= WORK TASK =
Please restate, word for word, the lines below that begin at the one with "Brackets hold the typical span" and end at the one with "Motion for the". Leave out all other lines.

= DATA PROVIDED =
========================================

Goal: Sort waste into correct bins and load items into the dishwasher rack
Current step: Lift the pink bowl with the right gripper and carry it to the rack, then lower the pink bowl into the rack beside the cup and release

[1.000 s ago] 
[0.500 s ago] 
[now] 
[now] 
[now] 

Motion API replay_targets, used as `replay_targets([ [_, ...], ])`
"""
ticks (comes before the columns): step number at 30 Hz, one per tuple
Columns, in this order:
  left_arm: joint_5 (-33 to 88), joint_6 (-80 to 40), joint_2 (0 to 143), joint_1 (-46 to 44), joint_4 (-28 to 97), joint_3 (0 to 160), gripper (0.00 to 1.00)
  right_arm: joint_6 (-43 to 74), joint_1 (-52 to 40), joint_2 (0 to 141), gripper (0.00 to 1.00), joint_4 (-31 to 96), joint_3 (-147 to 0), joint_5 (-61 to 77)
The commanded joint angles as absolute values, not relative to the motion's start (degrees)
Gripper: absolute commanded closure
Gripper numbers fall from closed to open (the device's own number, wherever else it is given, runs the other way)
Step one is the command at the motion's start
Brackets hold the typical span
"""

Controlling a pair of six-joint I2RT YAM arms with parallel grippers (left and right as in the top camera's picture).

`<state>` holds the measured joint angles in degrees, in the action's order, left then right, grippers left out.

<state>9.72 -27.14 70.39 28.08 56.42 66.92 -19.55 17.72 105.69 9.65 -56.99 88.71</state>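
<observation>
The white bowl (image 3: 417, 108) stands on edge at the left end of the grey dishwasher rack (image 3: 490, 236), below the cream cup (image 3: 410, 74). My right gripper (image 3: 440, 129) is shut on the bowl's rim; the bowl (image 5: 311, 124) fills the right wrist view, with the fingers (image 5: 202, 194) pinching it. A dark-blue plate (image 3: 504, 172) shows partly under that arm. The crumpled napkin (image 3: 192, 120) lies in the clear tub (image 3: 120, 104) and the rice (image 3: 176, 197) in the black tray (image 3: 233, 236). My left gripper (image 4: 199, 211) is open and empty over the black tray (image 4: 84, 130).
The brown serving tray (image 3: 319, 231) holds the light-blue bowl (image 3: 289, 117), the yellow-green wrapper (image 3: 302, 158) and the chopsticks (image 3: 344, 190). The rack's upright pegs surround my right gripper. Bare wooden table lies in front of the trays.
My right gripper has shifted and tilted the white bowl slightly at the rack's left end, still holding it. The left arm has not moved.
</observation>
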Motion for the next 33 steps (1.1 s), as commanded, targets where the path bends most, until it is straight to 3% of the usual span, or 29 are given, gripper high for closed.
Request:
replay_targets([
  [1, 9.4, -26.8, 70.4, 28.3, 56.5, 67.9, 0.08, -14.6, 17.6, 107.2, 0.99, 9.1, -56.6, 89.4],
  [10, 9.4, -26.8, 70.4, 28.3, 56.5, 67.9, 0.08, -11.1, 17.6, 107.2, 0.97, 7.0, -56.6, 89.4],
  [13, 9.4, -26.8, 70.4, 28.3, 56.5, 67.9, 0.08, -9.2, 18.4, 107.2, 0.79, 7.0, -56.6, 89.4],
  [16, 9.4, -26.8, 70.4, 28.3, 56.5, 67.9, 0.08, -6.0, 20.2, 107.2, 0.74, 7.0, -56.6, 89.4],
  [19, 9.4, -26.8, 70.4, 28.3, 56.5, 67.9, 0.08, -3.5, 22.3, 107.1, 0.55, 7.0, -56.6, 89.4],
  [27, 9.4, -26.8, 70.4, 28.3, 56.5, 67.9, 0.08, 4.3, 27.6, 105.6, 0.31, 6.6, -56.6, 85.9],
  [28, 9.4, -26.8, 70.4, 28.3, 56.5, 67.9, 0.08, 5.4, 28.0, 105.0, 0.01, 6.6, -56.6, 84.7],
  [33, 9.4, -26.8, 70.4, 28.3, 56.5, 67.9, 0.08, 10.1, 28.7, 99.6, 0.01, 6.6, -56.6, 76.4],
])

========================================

= WRITTEN REPLY =
Brackets hold the typical span
"""

Controlling a pair of six-joint I2RT YAM arms with parallel grippers (left and right as in the top camera's picture).

`<state>` holds the measured joint angles in degrees, in the action's order, left then right, grippers left out.

<state>9.72 -27.14 70.39 28.08 56.42 66.92 -19.55 17.72 105.69 9.65 -56.99 88.71</state>
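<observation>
The white bowl (image 3: 417, 108) stands on edge at the left end of the grey dishwasher rack (image 3: 490, 236), below the cream cup (image 3: 410, 74). My right gripper (image 3: 440, 129) is shut on the bowl's rim; the bowl (image 5: 311, 124) fills the right wrist view, with the fingers (image 5: 202, 194) pinching it. A dark-blue plate (image 3: 504, 172) shows partly under that arm. The crumpled napkin (image 3: 192, 120) lies in the clear tub (image 3: 120, 104) and the rice (image 3: 176, 197) in the black tray (image 3: 233, 236). My left gripper (image 4: 199, 211) is open and empty over the black tray (image 4: 84, 130).
The brown serving tray (image 3: 319, 231) holds the light-blue bowl (image 3: 289, 117), the yellow-green wrapper (image 3: 302, 158) and the chopsticks (image 3: 344, 190). The rack's upright pegs surround my right gripper. Bare wooden table lies in front of the trays.
My right gripper has shifted and tilted the white bowl slightly at the rack's left end, still holding it. The left arm has not moved.
</observation>
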Motion for the next 33 steps (1.1 s), as commanded, targets where the path bends most, until it is straight to 3% of the usual span, or 29 are given, gripper high for closed.

Work on this exercise is now complete.